TASK ITEM:
From the entries below, gather every line containing the string "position".

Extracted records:
-- Opening Marker --

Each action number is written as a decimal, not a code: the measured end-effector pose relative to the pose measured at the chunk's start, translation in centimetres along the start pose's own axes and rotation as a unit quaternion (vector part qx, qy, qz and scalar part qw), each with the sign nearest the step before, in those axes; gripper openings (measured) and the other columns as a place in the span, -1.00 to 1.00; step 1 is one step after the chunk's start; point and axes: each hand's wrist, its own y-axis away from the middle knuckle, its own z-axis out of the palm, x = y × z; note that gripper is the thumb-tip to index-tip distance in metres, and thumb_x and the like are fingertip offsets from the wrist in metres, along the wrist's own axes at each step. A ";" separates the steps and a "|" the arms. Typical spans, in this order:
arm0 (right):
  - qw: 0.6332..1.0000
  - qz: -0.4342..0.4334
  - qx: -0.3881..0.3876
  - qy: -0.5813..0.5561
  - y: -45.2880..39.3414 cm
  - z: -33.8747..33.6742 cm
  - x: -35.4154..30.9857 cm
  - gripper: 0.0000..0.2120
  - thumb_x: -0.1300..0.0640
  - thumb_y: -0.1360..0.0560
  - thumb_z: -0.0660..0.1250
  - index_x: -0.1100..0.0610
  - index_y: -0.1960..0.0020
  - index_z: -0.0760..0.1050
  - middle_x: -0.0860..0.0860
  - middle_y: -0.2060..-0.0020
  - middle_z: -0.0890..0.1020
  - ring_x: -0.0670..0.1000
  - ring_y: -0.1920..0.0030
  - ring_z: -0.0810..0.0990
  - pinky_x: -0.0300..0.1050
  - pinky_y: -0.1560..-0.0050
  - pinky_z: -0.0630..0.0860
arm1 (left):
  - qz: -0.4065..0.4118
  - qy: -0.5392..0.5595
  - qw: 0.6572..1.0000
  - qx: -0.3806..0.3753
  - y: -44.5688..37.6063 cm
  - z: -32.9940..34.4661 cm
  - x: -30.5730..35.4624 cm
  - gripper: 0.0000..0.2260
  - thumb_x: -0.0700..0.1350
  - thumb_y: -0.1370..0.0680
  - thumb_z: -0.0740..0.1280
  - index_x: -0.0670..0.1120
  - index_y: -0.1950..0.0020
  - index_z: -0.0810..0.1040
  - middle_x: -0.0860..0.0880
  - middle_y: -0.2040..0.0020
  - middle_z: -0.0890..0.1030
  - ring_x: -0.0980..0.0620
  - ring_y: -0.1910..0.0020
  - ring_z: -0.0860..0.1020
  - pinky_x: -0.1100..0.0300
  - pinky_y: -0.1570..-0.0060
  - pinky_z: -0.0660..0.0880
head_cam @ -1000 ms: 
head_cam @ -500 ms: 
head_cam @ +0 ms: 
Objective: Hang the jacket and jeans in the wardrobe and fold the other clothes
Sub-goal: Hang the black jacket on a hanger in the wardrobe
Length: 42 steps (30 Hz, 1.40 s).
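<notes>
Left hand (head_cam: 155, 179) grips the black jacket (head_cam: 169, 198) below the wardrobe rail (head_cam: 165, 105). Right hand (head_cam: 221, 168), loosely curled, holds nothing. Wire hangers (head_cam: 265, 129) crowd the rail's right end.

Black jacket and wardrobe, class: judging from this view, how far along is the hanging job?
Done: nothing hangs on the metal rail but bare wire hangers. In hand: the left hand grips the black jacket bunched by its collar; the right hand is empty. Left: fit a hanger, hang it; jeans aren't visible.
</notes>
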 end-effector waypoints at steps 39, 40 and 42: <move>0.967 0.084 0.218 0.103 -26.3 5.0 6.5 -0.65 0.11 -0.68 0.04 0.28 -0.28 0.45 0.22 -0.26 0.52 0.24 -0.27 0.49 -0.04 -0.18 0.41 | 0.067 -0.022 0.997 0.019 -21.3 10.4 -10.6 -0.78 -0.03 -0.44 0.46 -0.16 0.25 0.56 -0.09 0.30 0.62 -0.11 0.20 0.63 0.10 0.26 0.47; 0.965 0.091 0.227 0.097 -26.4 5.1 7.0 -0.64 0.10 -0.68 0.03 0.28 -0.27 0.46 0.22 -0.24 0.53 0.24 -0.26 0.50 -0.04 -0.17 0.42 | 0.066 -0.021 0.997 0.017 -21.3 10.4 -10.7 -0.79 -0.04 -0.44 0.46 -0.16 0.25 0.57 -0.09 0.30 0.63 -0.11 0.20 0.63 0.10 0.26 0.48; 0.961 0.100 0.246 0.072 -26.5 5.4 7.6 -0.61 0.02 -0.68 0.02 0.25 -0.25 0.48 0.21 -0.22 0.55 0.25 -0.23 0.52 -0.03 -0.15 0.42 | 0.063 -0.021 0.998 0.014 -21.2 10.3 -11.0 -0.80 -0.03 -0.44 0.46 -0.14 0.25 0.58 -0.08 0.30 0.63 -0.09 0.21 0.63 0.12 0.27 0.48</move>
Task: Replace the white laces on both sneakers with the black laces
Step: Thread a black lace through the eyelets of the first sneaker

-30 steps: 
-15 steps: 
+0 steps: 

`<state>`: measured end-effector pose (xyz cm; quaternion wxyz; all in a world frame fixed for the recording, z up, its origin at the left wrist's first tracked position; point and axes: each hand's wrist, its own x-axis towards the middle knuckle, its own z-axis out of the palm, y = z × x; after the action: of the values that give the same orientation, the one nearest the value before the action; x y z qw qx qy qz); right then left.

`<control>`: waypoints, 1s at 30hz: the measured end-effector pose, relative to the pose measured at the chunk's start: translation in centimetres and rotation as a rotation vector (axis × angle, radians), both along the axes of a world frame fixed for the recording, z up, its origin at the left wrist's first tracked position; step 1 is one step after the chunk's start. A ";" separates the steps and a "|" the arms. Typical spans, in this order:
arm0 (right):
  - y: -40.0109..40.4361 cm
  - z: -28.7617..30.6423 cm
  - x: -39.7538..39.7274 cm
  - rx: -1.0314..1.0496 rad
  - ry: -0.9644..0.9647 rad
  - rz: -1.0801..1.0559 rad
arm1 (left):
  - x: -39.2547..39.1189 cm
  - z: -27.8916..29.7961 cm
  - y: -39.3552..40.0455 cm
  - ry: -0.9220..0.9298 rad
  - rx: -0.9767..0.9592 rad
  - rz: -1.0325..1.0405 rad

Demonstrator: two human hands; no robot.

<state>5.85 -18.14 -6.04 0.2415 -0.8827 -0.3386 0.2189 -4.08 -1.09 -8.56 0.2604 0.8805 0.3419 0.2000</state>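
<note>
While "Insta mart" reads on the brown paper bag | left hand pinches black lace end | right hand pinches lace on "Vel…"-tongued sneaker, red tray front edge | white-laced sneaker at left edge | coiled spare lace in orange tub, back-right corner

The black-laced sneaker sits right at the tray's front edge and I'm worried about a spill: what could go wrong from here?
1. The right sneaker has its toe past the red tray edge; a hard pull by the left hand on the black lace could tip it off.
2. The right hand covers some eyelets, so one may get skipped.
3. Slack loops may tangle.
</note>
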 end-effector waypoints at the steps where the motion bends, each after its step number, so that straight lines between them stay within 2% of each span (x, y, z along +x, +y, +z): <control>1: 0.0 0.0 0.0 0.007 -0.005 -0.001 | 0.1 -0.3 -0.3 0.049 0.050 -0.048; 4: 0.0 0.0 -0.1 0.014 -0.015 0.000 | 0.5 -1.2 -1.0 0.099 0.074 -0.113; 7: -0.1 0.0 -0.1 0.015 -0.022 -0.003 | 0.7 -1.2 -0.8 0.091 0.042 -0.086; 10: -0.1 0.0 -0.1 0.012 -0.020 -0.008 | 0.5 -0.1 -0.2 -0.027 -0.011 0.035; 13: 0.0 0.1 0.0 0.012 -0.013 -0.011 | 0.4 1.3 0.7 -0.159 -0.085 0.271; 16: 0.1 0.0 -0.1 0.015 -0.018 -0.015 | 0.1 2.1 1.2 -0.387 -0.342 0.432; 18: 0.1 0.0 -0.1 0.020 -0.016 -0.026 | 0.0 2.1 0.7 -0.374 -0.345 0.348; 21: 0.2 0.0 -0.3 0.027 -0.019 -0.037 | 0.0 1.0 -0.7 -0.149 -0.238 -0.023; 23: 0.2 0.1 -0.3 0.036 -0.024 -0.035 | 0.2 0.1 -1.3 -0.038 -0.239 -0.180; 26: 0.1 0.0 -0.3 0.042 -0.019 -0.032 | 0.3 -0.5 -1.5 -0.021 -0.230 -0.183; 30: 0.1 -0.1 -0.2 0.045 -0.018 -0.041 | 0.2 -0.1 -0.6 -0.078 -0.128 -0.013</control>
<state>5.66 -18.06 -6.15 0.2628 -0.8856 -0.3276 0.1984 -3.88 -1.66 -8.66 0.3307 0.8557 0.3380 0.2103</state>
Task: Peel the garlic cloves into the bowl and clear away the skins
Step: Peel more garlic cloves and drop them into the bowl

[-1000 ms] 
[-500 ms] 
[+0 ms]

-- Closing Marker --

OUTPUT BELOW:
`<state>`: measured end-effector pose (xyz cm; quaternion wxyz; all in a world frame fixed for the recording, z up, its origin at the left wrist's first tracked position; point and axes: each hand's wrist, its own x-axis towards the middle knuckle, its own z-axis out of the palm, y = z × x; after the action: of the values that give the same orientation, the one nearest the value before the action; x y z qw qx qy qz); right then left.
`<control>`: waypoints, 1s at 30hz: the measured end-effector pose, relative to the pose measured at the chunk's start: translation in centimetres and rotation as a rotation vector (axis × angle, radians), both along the axes of a world frame fixed for the recording, z up, its origin at the left wrist's first tracked position; step 1 is one step after the chunk's start. A ";" separates the steps and a "|" the arms. Typical spans, in this order:

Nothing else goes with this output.